易阑伸出一指朝后面储物柜的方向指去,“那里好像还有碗方便面。”头还是舍不得离开桌上的文案。
“呃,那包面早在今天凌晨就被我消灭掉了。”
这次易阑终于没辙地放下纸笔,眯起眼望着面不改色的小妹,然后发出一记绝望的长叹。
“好吧,我去楼下二十四小时营业的便利店买些吃的回来。”她也要往胃里塞点东西才能把这些工作搞定。
虽说她也是律师事务所里一名挂牌律师,但是所里不是把吵吵闹闹的家庭纠纷推给她就是把她当做跑腿端水的小妹,伺候事务所里几个大牌律师。

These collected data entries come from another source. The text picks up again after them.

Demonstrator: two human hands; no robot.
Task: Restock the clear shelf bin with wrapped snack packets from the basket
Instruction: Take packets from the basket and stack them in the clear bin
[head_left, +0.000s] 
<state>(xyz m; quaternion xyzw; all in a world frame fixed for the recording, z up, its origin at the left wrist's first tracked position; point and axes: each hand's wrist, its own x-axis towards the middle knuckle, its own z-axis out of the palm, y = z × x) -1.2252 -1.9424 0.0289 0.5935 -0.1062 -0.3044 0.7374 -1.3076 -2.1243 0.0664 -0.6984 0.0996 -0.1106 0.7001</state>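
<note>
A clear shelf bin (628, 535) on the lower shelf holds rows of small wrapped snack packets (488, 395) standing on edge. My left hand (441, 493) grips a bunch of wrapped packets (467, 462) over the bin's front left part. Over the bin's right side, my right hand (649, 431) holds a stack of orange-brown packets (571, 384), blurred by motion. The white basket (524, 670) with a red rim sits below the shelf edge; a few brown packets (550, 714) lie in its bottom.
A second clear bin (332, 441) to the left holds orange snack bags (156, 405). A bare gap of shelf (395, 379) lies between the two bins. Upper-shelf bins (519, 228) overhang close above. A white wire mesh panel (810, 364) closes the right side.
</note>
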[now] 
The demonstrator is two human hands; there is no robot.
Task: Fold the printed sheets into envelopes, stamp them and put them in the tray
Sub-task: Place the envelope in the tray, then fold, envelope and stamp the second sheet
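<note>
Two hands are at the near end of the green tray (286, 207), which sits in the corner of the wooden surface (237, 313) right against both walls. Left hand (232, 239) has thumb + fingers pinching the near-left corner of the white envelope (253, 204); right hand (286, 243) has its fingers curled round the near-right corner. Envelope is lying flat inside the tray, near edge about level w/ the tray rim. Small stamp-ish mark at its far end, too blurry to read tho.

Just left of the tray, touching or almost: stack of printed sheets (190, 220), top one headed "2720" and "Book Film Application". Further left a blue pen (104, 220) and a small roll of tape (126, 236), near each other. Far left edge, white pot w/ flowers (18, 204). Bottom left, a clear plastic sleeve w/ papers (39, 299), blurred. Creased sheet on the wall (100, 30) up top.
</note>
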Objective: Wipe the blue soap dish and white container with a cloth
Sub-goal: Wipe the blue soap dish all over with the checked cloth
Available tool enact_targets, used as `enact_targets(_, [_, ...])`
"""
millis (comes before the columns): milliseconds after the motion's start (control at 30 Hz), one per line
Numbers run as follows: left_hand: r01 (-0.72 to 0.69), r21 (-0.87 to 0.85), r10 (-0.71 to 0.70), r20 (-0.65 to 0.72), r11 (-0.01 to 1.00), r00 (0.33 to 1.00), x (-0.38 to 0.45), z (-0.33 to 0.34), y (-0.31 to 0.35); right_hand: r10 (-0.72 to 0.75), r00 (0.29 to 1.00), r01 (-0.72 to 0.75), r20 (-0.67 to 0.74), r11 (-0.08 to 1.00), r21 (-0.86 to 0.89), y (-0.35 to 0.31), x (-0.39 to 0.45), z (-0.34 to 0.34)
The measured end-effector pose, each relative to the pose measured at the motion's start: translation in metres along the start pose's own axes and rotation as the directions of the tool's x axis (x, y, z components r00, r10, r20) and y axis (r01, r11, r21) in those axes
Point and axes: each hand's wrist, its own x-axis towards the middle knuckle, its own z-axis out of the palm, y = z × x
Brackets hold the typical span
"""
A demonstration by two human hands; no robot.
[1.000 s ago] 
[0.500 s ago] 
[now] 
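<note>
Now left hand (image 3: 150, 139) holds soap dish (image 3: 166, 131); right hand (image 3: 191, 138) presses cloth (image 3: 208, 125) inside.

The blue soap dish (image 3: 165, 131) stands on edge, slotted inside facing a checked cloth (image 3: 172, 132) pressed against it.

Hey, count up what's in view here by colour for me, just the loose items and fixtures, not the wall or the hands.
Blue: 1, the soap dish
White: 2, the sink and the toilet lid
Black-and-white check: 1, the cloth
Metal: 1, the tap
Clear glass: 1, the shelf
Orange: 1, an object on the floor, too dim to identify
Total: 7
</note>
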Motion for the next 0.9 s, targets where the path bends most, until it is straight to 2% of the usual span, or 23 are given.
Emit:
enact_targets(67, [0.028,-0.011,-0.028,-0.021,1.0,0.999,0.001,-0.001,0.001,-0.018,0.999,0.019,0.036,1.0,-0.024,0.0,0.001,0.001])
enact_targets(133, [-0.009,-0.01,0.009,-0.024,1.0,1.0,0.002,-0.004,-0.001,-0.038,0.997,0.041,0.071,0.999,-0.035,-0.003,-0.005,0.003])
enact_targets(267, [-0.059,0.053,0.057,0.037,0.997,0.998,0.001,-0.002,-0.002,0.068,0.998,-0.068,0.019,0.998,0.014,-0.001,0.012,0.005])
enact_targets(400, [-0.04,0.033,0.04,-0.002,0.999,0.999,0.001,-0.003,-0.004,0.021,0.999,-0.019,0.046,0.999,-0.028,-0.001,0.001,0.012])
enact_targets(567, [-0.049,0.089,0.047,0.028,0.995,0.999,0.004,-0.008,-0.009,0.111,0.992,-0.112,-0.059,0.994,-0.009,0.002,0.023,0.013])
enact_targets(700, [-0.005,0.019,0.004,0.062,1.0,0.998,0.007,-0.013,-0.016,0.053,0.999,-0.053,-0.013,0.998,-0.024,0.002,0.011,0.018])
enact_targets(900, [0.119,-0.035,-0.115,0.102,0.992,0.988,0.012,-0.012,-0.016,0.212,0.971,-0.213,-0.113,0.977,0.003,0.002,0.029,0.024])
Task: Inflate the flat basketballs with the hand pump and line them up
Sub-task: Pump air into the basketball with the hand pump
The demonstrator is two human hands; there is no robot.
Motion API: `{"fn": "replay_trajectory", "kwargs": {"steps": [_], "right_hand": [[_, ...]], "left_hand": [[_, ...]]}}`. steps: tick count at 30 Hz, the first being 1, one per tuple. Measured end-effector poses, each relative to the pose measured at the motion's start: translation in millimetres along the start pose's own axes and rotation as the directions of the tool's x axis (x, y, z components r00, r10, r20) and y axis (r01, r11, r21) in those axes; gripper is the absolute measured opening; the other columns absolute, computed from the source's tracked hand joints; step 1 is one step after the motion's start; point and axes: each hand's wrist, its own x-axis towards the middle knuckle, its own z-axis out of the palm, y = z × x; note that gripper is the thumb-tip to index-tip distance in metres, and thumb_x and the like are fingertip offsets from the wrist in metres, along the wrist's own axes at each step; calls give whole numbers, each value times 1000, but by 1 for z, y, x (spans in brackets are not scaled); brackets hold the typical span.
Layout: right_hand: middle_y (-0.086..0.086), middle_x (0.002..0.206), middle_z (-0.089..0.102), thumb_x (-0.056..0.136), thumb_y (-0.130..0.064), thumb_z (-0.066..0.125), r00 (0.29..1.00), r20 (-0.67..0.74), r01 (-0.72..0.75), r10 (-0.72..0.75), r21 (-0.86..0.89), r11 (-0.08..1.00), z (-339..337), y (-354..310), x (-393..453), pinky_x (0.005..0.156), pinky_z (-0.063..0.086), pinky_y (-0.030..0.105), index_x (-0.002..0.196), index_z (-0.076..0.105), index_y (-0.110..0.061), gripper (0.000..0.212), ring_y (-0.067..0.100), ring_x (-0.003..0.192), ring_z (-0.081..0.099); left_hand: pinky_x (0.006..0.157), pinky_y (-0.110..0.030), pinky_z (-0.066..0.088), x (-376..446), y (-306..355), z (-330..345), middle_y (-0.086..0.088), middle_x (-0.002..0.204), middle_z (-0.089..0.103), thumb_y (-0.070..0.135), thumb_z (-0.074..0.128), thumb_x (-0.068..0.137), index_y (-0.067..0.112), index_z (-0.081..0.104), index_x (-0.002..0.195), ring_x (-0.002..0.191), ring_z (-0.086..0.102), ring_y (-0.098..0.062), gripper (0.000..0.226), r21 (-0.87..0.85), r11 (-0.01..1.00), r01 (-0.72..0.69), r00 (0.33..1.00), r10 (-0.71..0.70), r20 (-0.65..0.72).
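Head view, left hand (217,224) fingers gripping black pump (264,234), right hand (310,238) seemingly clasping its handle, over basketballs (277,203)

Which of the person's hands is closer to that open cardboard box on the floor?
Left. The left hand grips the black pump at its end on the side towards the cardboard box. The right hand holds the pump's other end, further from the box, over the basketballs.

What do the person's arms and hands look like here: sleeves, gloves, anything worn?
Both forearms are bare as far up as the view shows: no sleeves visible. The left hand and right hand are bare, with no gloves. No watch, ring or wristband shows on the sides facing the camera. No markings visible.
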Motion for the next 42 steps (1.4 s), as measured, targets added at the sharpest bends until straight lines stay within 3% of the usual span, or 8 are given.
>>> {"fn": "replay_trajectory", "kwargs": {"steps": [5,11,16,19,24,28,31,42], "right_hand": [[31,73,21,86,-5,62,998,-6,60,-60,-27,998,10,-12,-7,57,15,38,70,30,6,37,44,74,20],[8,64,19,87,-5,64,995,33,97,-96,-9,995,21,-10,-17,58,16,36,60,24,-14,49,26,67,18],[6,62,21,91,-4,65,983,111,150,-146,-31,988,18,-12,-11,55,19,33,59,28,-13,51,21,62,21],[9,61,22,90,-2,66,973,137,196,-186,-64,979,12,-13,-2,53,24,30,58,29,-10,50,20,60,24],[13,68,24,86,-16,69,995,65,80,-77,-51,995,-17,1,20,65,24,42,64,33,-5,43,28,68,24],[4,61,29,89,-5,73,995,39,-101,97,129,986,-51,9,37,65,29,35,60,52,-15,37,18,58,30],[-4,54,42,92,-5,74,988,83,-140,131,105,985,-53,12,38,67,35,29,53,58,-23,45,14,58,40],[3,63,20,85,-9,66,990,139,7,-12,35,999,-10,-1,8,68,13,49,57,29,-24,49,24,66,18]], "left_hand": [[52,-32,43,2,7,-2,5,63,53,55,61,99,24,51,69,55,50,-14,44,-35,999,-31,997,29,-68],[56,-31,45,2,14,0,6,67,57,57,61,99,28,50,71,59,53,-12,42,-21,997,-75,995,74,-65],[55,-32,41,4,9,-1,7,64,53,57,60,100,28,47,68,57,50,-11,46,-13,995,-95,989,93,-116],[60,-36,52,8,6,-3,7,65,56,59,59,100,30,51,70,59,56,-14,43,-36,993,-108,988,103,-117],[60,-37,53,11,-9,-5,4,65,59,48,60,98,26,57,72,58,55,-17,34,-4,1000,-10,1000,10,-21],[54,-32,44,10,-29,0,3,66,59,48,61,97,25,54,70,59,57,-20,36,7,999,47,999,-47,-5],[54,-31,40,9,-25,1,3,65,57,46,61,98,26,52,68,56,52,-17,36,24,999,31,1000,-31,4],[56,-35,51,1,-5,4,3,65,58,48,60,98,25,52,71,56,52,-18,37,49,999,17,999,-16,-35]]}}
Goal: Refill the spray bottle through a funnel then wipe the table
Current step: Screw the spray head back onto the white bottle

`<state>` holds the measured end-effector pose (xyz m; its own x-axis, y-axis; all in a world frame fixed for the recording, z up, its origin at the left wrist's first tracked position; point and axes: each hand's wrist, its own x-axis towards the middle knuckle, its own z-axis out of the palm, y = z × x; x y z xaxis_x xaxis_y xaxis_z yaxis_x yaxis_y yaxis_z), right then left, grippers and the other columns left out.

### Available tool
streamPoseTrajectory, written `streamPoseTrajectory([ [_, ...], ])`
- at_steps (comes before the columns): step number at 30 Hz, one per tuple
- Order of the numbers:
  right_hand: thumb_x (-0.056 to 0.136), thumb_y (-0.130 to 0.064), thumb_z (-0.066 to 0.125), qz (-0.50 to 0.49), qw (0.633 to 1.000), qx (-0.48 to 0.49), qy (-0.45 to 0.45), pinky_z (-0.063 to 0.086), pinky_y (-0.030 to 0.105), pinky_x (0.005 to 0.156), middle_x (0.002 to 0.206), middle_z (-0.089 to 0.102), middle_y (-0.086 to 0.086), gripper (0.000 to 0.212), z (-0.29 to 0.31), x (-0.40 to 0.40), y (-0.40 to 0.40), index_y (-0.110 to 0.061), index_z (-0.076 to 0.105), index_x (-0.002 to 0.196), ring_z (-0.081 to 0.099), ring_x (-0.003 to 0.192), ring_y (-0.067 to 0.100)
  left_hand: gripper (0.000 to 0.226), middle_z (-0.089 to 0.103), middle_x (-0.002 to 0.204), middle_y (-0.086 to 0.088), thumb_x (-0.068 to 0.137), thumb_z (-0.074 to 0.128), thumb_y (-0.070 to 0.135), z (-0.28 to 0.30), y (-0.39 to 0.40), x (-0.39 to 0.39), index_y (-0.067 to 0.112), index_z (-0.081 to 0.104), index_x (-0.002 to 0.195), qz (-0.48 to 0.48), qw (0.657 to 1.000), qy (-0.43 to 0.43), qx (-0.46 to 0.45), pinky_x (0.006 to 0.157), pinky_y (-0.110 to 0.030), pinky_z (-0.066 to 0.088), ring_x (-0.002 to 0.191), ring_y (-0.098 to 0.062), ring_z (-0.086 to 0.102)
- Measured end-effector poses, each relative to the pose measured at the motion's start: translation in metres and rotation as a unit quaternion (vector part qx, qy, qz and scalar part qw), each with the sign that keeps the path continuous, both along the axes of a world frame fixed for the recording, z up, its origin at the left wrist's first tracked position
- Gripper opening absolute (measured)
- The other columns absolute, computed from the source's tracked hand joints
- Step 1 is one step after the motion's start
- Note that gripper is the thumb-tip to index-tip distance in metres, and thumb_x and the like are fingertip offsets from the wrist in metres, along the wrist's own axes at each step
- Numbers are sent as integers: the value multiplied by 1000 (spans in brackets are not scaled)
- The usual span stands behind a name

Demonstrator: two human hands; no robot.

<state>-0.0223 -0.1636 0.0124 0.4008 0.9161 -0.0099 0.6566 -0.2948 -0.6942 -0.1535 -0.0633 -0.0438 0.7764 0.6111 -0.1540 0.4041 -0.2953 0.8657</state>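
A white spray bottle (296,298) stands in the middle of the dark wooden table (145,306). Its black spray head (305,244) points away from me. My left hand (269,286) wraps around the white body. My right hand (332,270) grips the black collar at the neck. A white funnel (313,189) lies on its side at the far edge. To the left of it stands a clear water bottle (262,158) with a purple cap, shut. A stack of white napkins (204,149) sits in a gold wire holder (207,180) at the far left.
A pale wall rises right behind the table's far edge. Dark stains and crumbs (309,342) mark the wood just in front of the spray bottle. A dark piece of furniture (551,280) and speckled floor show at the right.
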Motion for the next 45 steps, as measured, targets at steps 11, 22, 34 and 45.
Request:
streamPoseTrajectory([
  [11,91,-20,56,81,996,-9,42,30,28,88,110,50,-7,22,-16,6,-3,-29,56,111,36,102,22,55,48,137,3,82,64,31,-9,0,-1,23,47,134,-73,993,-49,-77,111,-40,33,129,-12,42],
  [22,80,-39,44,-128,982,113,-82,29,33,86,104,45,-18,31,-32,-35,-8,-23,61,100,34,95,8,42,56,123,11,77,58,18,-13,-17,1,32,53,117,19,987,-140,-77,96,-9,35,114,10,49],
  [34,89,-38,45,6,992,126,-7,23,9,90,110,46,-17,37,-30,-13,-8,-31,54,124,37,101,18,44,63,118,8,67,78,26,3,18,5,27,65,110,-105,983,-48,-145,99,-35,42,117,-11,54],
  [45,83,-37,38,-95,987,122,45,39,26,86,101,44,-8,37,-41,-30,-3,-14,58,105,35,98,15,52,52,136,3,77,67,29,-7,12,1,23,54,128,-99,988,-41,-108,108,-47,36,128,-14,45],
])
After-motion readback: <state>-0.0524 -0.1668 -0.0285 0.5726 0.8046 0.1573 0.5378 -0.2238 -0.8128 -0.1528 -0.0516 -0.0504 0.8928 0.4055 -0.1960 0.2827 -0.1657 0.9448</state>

这次好不容易所里让她和一名大律师合作接手负责代理一起大案子。可她的激动还没有维持一天就发现这虽美其名为“合作”,实则她成了那名大律师的小秘书,而且还是工作严重超负荷的秘书。反正累活都是她的,最后在法院、媒体上一展风采的却永远轮不到她。
难道,律师这个行业真的只是男人的角逐地?
管他呢!为了每月六千的月薪,就算真的只是让她做事务所的礼仪小姐又如何?生活早就折了她的腰,骨气在每月的日常支出面前顿时变得苍白无力。